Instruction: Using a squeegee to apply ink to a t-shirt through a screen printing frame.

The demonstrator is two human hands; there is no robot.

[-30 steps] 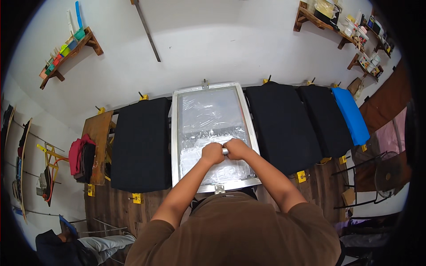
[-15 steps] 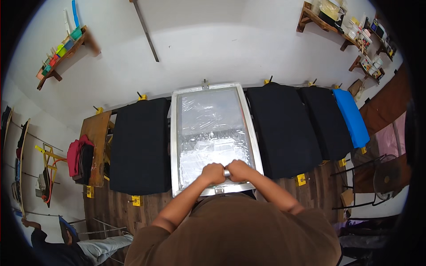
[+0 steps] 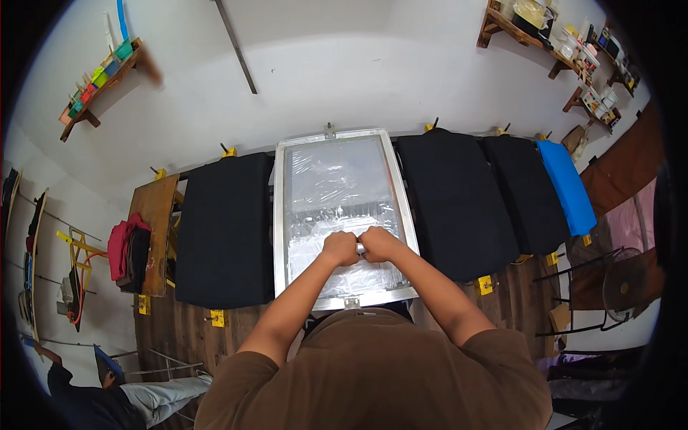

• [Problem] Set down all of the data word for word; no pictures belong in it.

• [Answer space]
Instruction: Using a squeegee to apply ink to a t-shirt through a screen printing frame.

The demonstrator is two human hands; there is no robot.

[-30 steps] 
[-15 steps] 
[+0 steps] 

Work on this exercise is finished.